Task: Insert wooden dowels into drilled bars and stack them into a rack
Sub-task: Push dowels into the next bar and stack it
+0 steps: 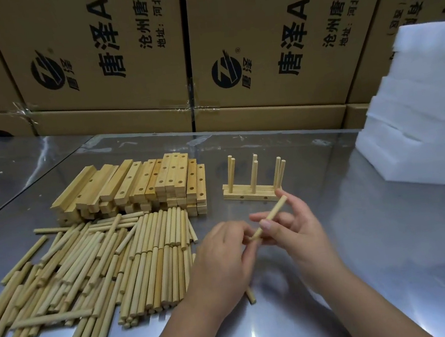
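Head view: left hand [222,253] near centre, fingers curled, pinching lower end of dowel [272,218]; right hand [302,231] pinches its middle, thumb against fingers. Left of hands, loose dowels [102,263]; far left, drilled bars [135,185]; rack [251,191], 6 upright pegs, just beyond hands

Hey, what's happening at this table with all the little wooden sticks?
A person is assembling a wooden rack by hand. The right hand pinches a single dowel while the left hand fingers its lower end. Just ahead stands the started rack: drilled bars with six dowels upright. The loose dowels lie heaped on the left, with a stack of drilled bars behind them.
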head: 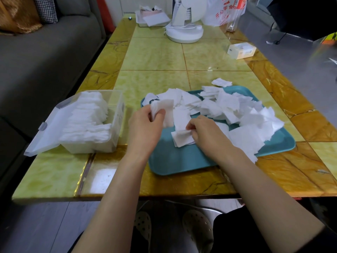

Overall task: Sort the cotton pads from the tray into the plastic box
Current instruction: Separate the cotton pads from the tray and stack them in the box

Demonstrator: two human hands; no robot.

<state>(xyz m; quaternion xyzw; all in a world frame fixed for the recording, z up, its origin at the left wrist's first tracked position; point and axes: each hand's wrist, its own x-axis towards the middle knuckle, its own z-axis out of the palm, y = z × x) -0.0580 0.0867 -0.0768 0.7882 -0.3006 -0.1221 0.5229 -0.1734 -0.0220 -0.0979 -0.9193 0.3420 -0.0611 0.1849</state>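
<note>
- Head view, far left: grey sofa [45, 57] running along the table [155, 57].
- Clear plastic box [116, 123] sitting on the table's left side, lid [45, 132] hanging open to the left, rows of cotton pads [85, 121] standing packed inside.
- Left hand [144, 128] hovering over the near-left corner of the teal tray [182, 159], fingers curled tight and thumb pressing, clamping a small bunch of pads [162, 106] upright.
- Right hand [207, 134] reaching onto the tray just right of the left hand, fingertips [189, 127] pinching together on the top edge of a flat little stack [182, 138] lying on the tray.
- Loose pile of pads [237, 110] covering the tray's far and right parts, some hanging over the right rim.
- A few stray pads [221, 82] lying on the table just beyond the tray.
- Farther back: white fan base [184, 32] and a small box [240, 50] sitting on the table.
</note>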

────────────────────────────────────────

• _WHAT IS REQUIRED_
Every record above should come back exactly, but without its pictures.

• _SOLUTION FOR THIS TASK_
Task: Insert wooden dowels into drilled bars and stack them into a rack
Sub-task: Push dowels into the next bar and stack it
+0 steps: 
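Head view: left hand [222,253] near centre, fingers curled, pinching lower end of dowel [272,218]; right hand [302,231] pinches its middle, thumb against fingers. Left of hands, loose dowels [102,263]; far left, drilled bars [135,185]; rack [251,191], 6 upright pegs, just beyond hands

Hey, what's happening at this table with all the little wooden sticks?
A person is assembling a wooden rack by hand. The right hand pinches a single dowel while the left hand fingers its lower end. Just ahead stands the started rack: drilled bars with six dowels upright. The loose dowels lie heaped on the left, with a stack of drilled bars behind them.
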head: 

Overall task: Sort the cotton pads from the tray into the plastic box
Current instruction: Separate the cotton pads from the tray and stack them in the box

Demonstrator: two human hands; no robot.

<state>(xyz m; quaternion xyzw; all in a world frame fixed for the recording, z up, its origin at the left wrist's first tracked position; point and axes: each hand's wrist, its own x-axis towards the middle knuckle, its own z-axis out of the palm, y = z × x) -0.0580 0.0867 -0.0768 0.7882 -0.3006 -0.1221 0.5229 -0.1734 -0.0220 -0.0979 -0.9193 0.3420 -0.0611 0.1849</state>
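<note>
- Head view, far left: grey sofa [45, 57] running along the table [155, 57].
- Clear plastic box [116, 123] sitting on the table's left side, lid [45, 132] hanging open to the left, rows of cotton pads [85, 121] standing packed inside.
- Left hand [144, 128] hovering over the near-left corner of the teal tray [182, 159], fingers curled tight and thumb pressing, clamping a small bunch of pads [162, 106] upright.
- Right hand [207, 134] reaching onto the tray just right of the left hand, fingertips [189, 127] pinching together on the top edge of a flat little stack [182, 138] lying on the tray.
- Loose pile of pads [237, 110] covering the tray's far and right parts, some hanging over the right rim.
- A few stray pads [221, 82] lying on the table just beyond the tray.
- Farther back: white fan base [184, 32] and a small box [240, 50] sitting on the table.
</note>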

No further answer will be given.